Lack of kinship care policies leaves support for carers in jeopardy and force councils into explicit commitments to family and friends care, charity says
Family Rights Group wants local authorities to be forced to make explicit commitments to kinship carers after finding many councils have no policy on the care of children by family and friends.
Up to 300,000 children who cannot live with their parents are cared for by friends or relatives, including grandparents, aunts and uncles, in most cases outside the formal care system.
But Freedom of Information requests made to English and Welsh councils by FRG, which supports families involved with children’s social services, found 70% lacked an overall written policy on family and friends care.
Of those councils that stated kinship care should be the first option for children in need of alternative care – 49% of the total – more than half did not have a family and friends care policy.
The charity’s chief executive, Cathy Ashley (pictured), said the government should act on this gap in its framework for family and friends carers, which was promised in the 2007 Care Matters white paper and is due out in December.
FRG received responses from 83% of local authorities to its survey in 2007. It has since been analysed with Birmingham University and was published this week, along with a best practice guide for local authorities.
Family and friends carers
More than 60% of councils did not have any workers dedicated to supporting family and friends carers.
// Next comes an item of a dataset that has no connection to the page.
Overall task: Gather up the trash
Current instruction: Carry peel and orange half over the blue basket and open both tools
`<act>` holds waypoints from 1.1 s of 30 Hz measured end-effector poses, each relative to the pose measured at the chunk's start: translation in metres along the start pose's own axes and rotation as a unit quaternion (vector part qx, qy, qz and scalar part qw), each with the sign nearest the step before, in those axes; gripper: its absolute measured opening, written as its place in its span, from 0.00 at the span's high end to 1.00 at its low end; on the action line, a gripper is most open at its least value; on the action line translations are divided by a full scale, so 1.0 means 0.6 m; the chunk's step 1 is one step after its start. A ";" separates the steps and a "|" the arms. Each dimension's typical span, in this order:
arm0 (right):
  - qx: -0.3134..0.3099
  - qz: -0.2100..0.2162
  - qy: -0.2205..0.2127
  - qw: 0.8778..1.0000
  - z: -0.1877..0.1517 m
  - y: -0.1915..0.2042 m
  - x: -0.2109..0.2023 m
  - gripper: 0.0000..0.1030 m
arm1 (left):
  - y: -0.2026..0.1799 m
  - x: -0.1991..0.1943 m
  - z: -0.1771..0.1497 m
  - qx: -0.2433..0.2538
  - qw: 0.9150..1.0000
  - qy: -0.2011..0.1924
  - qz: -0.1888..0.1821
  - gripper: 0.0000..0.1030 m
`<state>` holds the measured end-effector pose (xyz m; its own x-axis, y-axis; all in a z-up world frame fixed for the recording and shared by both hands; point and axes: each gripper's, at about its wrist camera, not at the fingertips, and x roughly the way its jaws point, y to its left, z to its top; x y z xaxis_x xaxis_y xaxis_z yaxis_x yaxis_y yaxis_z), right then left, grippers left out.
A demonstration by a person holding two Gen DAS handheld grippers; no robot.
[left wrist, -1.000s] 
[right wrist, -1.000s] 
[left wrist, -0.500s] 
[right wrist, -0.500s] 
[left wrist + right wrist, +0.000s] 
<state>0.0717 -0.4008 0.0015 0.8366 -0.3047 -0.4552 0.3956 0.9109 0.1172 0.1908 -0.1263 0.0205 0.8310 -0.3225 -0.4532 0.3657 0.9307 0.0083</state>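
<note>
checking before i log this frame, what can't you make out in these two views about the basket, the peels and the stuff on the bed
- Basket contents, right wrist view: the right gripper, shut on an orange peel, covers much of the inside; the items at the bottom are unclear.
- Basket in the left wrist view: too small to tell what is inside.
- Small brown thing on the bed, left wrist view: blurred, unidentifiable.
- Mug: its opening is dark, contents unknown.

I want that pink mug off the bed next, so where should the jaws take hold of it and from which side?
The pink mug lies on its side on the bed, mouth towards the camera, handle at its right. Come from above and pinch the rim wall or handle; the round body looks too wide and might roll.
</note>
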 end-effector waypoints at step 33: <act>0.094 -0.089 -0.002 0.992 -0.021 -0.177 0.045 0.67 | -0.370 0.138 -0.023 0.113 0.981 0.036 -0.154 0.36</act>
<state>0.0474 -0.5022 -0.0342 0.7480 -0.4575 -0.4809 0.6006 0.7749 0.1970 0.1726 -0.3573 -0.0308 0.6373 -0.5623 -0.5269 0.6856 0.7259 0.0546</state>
In addition, 95% did not have explicit eligibility criteria stating which kinship carers of children outside the formal care system should receive financial support. Some authorities admitted their policy of keeping children outside the care system was financially driven.
Ashley said she was concerned that support for family and friends carers could deteriorate if councils faced more demands on their budgets as the number of children taken formally into care increased.
There has been a massive hike in care applications since the baby Peter case. Community Care has estimated that if trends continue this could add more than £80m to annual care placement costs for English authorities.
FRG and other organisations will lobby Parliament on 28 October to call for a national financial allowance and effective support system for family and friends carers.
A Department for Children, Schools and Families spokesperson said the forthcoming guidance would set out clear expectations for services to support family and friends carers and clarify councils’ responsibilities.
Read the report from http://www.frg.org.uk
Children in care: System buckling under the strain
● 49% of councils said family and friends should be considered as the first option for children having to live away from their parents.
● 73% had a policy for children cared for by family and friends in the looked-after system.
● 43% had a policy for children cared for by family and friends outside the looked-after system.